* _Exercise requirements_:
Reproduce every line below exactly as written; do not include the images.

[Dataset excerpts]

· · ·

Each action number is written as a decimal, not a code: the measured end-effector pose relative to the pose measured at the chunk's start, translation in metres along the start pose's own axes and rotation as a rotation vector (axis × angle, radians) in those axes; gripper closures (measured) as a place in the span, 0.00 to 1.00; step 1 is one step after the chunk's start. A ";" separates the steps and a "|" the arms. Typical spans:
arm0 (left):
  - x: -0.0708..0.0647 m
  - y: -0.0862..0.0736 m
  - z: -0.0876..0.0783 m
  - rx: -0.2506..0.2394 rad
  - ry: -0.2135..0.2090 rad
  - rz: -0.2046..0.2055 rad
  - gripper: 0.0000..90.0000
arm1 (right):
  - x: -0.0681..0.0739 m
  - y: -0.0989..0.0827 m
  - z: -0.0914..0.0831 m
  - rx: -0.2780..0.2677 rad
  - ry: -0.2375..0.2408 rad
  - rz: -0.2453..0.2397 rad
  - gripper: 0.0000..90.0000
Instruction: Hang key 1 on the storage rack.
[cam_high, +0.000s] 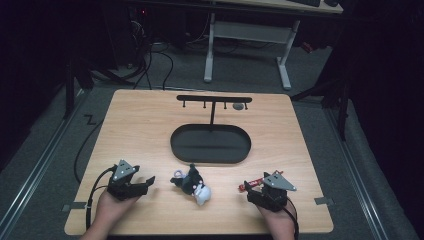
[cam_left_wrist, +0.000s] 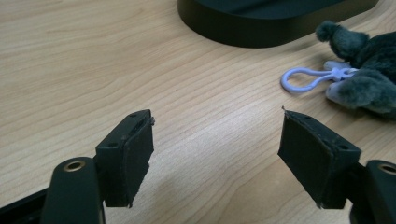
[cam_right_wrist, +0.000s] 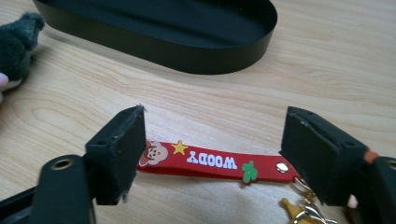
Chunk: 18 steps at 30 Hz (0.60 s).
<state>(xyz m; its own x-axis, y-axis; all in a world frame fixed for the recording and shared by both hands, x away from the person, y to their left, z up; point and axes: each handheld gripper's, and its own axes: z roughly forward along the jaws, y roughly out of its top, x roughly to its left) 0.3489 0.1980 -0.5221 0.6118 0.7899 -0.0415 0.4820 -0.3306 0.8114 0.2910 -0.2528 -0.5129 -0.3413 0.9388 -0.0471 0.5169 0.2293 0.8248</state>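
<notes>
While the oval black tray (cam_high: 210, 144) holds nothing, the red strap (cam_right_wrist: 210, 162) lies between the right gripper (cam_right_wrist: 212, 149) (jaws spread, not pinching) near the table's front edge.

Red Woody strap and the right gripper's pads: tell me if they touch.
Apart. In the right gripper view the red strap lies flat on the table between the right gripper's open jaws, with wood showing between each pad and the strap.

High view above, facing forward-down; gripper views low, close — all share black tray (cam_high: 210, 144) (cam_left_wrist: 261, 28) (cam_right_wrist: 187, 51).
</notes>
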 end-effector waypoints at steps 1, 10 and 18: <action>-0.001 0.001 0.000 -0.006 0.002 0.008 0.30 | -0.001 -0.001 0.001 0.002 0.012 0.008 0.21; -0.004 0.002 0.002 -0.016 -0.021 0.023 0.29 | -0.004 -0.004 -0.002 -0.005 0.039 0.006 0.20; -0.005 0.001 -0.002 -0.020 -0.014 0.047 0.29 | -0.003 -0.003 0.002 0.005 0.053 0.012 0.20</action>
<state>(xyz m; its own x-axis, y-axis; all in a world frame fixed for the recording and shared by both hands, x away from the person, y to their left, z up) 0.3451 0.1942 -0.5199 0.6420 0.7666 -0.0107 0.4396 -0.3567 0.8243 0.2918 -0.2556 -0.5162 -0.3765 0.9264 -0.0072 0.5251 0.2198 0.8222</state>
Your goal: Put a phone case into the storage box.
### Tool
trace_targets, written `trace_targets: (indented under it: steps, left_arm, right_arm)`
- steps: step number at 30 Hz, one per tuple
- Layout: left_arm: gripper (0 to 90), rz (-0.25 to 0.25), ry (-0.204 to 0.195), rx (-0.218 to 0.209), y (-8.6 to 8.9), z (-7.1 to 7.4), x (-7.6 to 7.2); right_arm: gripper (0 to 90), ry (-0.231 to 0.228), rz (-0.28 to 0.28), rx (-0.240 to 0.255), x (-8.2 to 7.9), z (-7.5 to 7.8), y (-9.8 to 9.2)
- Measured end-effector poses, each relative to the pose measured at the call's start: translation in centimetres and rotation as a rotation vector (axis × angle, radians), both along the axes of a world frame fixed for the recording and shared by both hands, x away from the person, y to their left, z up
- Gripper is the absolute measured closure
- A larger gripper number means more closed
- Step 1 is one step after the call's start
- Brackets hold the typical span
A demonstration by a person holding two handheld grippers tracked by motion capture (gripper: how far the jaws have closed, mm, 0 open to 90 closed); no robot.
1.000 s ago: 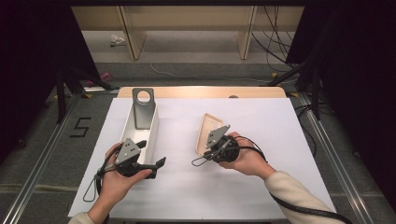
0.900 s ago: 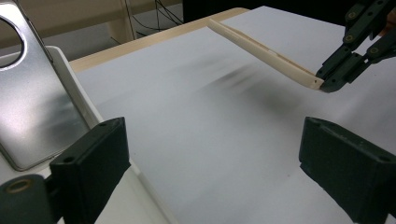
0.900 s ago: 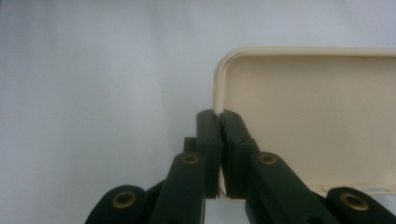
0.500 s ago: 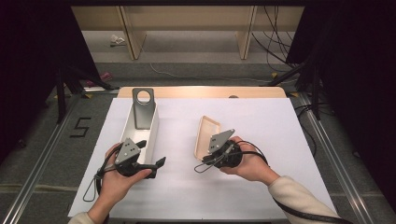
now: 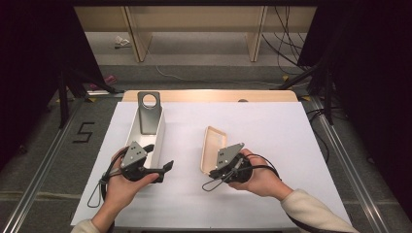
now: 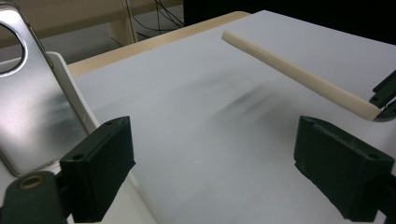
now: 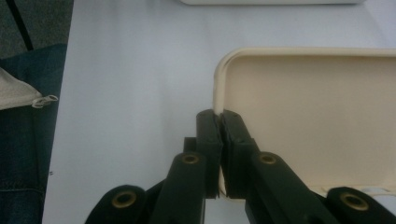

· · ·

* _Result for this task_:
Each action number is written as a decimal, not a code: the measured end-effector pose relative to the pose measured at the chunk's start, translation in metres along the start pose's own axes and rotation as a rotation vector (axis × angle, radians) in those axes; gripper closures (measured) as a place in the span, 0.00 to 1.00; step 1 is one step after the chunk's start. A ";" separates the steps and a "|" the arms. Typical spans:
arm0 (left):
  - x: -0.0708..0.0647 m
  - y: -0.0862..0.0736 m
  - z: -0.0876..0.0783 m
  - rx: -0.2506..0.2394 rad
  - ry: -0.2135..0.2090 rad
  - rz: -0.2046..0.2055 rad
  - gripper: 0.0000..90.0000
arm1 (right):
  - x: -0.0681..0.0739 m
  - y: -0.0989..0.0827 m
  - z: -0.0914..0.0831 m
  - rx: -0.2780..0.2677 rad
  - ry: -0.2375..0.2408 rad
  - rz: -0.2453..0.2397 rad
  - gripper: 0.0000..90.0000
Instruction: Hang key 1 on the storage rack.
[cam_high, +0.000s] 
[cam_left_wrist, +0.000s] 
[cam_right_wrist, +0.000s] 
Chunk: 18 steps at 30 Hz (0.60 s).
<state>(xyz m; its own x-axis, y-axis; all in a world frame fixed for the recording and shared by both hands, x away from the person, y to their left, z up; point and axes: each handheld gripper's, and its own axes: z roughly forward along the jaws, y roughly out of its top, x roughly to its left) 0.3489 0.1980 -0.5221 0.6118 0.7899 -0.0415 0.4820 -0.3306 0.8114 0.2910 -0.2528 -0.5129 -0.3413 0.9388 -0.0471 0.5169 0.2293 0.8248</state>
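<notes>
While the oval black tray (cam_high: 210, 144) holds nothing, the red strap (cam_right_wrist: 210, 162) lies between the right gripper (cam_right_wrist: 212, 149) (jaws spread, not pinching) near the table's front edge.

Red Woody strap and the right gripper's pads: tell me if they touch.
Apart. In the right gripper view the red strap lies flat on the table between the right gripper's open jaws, with wood showing between each pad and the strap.

High view above, facing forward-down; gripper views low, close — all share black tray (cam_high: 210, 144) (cam_left_wrist: 261, 28) (cam_right_wrist: 187, 51).
</notes>
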 end-effector waypoints at steps 1, 10 and 18: <action>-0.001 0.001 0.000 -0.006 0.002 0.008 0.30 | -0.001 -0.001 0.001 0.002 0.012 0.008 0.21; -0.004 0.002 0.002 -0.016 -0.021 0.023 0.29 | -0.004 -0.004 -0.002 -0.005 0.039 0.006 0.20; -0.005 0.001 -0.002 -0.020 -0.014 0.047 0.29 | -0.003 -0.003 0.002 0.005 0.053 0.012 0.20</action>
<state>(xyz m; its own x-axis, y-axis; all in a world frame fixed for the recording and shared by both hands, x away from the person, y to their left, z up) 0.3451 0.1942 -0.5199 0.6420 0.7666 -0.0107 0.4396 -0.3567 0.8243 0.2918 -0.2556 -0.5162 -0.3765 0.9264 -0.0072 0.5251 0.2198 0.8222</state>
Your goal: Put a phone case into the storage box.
### Tool
trace_targets, written `trace_targets: (indented under it: steps, left_arm, right_arm)`
- steps: step number at 30 Hz, one per tuple
- Layout: left_arm: gripper (0 to 90), rz (-0.25 to 0.25), ry (-0.204 to 0.195), rx (-0.218 to 0.209), y (-8.6 to 8.9), z (-7.1 to 7.4), x (-7.6 to 7.2); right_arm: gripper (0 to 90), ry (-0.231 to 0.228), rz (-0.28 to 0.28), rx (-0.240 to 0.255), x (-8.2 to 7.9), z (-7.5 to 7.8), y (-9.8 to 9.2)
- Measured end-effector poses, each relative to the pose measured at the call's start: translation in centimetres and rotation as a rotation vector (axis × angle, radians), both along the axes of a world frame fixed for the recording and shared by both hands, x away from the person, y to their left, z up
- Gripper is the absolute measured closure
- A larger gripper number means more closed
- Step 1 is one step after the call's start
- Brackets hold the typical span
A demonstration by a person holding two handheld grippers tracked by motion capture (gripper: how far the jaws have closed, mm, 0 open to 90 closed); no robot.
1.000 s ago: 
0.900 s ago: 
0.900 s ago: 
0.500 s ago: 
now: 
now: 
now: 

With that, the answer is complete.